> _WHAT THE TASK ASKS_
Wherever a picture appears in the data below, omit it, and restate everything else word for word.
Start of COLLECTED DATA
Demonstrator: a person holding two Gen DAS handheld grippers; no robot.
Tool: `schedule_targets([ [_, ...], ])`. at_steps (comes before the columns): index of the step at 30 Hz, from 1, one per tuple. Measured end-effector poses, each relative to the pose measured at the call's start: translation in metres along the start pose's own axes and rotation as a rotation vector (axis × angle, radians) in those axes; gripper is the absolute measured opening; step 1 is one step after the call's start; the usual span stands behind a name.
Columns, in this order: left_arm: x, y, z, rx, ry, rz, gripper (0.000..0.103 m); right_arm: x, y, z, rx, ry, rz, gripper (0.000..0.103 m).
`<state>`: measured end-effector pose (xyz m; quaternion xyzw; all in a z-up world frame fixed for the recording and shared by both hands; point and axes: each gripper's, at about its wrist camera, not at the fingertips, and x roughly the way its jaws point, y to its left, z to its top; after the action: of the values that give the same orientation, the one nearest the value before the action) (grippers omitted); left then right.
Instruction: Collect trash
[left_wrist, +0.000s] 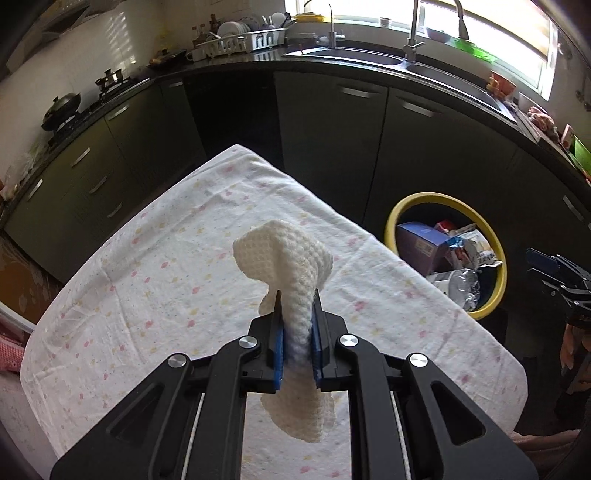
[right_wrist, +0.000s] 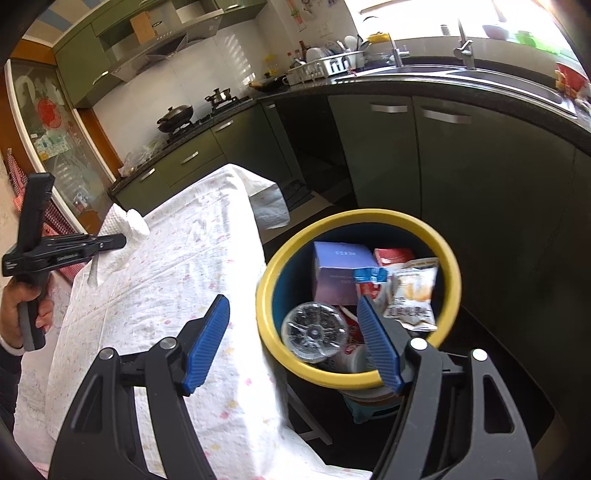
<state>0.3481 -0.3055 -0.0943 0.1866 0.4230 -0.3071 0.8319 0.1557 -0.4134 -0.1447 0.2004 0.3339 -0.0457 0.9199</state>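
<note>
A crumpled white paper towel (left_wrist: 284, 243) hangs above the table, pinched between the blue pads of my left gripper (left_wrist: 297, 295), which is shut on it. From the right wrist view the same towel (right_wrist: 127, 221) sticks out of the left gripper (right_wrist: 123, 240) at the far left, over the table. My right gripper (right_wrist: 291, 301) stands open with nothing between its fingers, over the table's right edge and the trash bin (right_wrist: 369, 214). The yellow-rimmed bin (left_wrist: 395, 214) sits on the floor right of the table. It holds a purple box (right_wrist: 340, 269), a clear bottle (right_wrist: 314, 330) and snack wrappers.
The table wears a white cloth with small pastel flowers (left_wrist: 166, 258). Dark green cabinets (left_wrist: 325, 140) and a black counter with a sink (left_wrist: 369, 59), a dish rack (left_wrist: 243, 38) and a stove with a wok (left_wrist: 61, 107) curve behind. A hand (right_wrist: 22, 306) holds the left gripper's handle.
</note>
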Motion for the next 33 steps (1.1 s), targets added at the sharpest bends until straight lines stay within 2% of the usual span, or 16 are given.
schedule_targets([
  [9, 0.008, -0.106, 0.027, 0.128, 0.002, -0.145, 0.013, -0.029, -0.045, -0.006, 0.079, -0.057, -0.058, 0.069],
  [14, 0.039, -0.168, 0.049, 0.191, 0.029, -0.227, 0.014, -0.043, -0.070, -0.011, 0.120, -0.081, -0.082, 0.069],
  [18, 0.070, -0.199, 0.062, 0.200, 0.068, -0.249, 0.015, -0.048, -0.087, -0.015, 0.147, -0.087, -0.087, 0.069],
  [23, 0.101, -0.220, 0.073, 0.176, 0.097, -0.236, 0.030, -0.047, -0.104, -0.020, 0.174, -0.082, -0.083, 0.070],
  [24, 0.104, -0.223, 0.074, 0.171, 0.104, -0.235, 0.044, -0.047, -0.106, -0.020, 0.180, -0.081, -0.080, 0.070],
  [25, 0.107, -0.224, 0.075, 0.160, 0.111, -0.231, 0.067, -0.047, -0.107, -0.022, 0.182, -0.080, -0.078, 0.070],
  [26, 0.107, -0.224, 0.076, 0.144, 0.105, -0.224, 0.077, -0.047, -0.108, -0.023, 0.184, -0.079, -0.076, 0.070],
  [27, 0.107, -0.225, 0.075, 0.139, 0.095, -0.222, 0.081, -0.047, -0.109, -0.023, 0.185, -0.080, -0.074, 0.070],
  [33, 0.094, -0.221, 0.073, 0.121, 0.073, -0.206, 0.083, -0.046, -0.114, -0.027, 0.197, -0.079, -0.066, 0.070],
])
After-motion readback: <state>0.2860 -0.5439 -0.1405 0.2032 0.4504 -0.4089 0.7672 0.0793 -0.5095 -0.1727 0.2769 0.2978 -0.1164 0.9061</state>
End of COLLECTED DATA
> _RESULT FOR THIS EXERCISE_
Demonstrator: a person holding two Gen DAS handheld grippers; no robot.
Tool: `schedule_targets([ [_, ...], ])`. at_steps (comes before the columns): index of the step at 30 Hz, from 1, one per tuple. Measured end-effector poses, each relative to the pose measured at the call's start: translation in metres along the start pose's own axes and rotation as a rotation vector (axis × angle, radians) in those axes; gripper is the absolute measured opening; step 1 is one step after the call's start; the usual span stands behind a name.
Columns, in this order: left_arm: x, y, z, rx, ry, rz, gripper (0.000..0.103 m); right_arm: x, y, z, rx, ry, rz, gripper (0.000..0.103 m).
`<state>`: measured end-effector pose (xyz m; quaternion xyzw; all in a z-up world frame fixed for the recording and shared by both hands; point and axes: each gripper's, at about its wrist camera, not at the fingertips, and x roughly the way its jaws point, y to its left, z to its top; after the action: of the values that give the same orientation, the one nearest the value before the action) (grippers omitted); left then right.
Instruction: Collect trash
[left_wrist, +0.000s] 
[right_wrist, +0.000s] 
<state>0.3481 -0.3055 -0.0943 0.1866 0.4230 -0.3071 0.8319 0.1557 -0.4134 -0.1447 0.2004 0.3339 -0.0457 0.9199</state>
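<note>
A crumpled white paper towel (left_wrist: 284, 243) hangs above the table, pinched between the blue pads of my left gripper (left_wrist: 297, 295), which is shut on it. From the right wrist view the same towel (right_wrist: 127, 221) sticks out of the left gripper (right_wrist: 123, 240) at the far left, over the table. My right gripper (right_wrist: 291, 301) stands open with nothing between its fingers, over the table's right edge and the trash bin (right_wrist: 369, 214). The yellow-rimmed bin (left_wrist: 395, 214) sits on the floor right of the table. It holds a purple box (right_wrist: 340, 269), a clear bottle (right_wrist: 314, 330) and snack wrappers.
The table wears a white cloth with small pastel flowers (left_wrist: 166, 258). Dark green cabinets (left_wrist: 325, 140) and a black counter with a sink (left_wrist: 369, 59), a dish rack (left_wrist: 243, 38) and a stove with a wok (left_wrist: 61, 107) curve behind. A hand (right_wrist: 22, 306) holds the left gripper's handle.
</note>
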Motion for the next 33 steps (1.1 s), targets added at the sharpest bends until straight lines stay within 2% of the usual span, or 16 are given.
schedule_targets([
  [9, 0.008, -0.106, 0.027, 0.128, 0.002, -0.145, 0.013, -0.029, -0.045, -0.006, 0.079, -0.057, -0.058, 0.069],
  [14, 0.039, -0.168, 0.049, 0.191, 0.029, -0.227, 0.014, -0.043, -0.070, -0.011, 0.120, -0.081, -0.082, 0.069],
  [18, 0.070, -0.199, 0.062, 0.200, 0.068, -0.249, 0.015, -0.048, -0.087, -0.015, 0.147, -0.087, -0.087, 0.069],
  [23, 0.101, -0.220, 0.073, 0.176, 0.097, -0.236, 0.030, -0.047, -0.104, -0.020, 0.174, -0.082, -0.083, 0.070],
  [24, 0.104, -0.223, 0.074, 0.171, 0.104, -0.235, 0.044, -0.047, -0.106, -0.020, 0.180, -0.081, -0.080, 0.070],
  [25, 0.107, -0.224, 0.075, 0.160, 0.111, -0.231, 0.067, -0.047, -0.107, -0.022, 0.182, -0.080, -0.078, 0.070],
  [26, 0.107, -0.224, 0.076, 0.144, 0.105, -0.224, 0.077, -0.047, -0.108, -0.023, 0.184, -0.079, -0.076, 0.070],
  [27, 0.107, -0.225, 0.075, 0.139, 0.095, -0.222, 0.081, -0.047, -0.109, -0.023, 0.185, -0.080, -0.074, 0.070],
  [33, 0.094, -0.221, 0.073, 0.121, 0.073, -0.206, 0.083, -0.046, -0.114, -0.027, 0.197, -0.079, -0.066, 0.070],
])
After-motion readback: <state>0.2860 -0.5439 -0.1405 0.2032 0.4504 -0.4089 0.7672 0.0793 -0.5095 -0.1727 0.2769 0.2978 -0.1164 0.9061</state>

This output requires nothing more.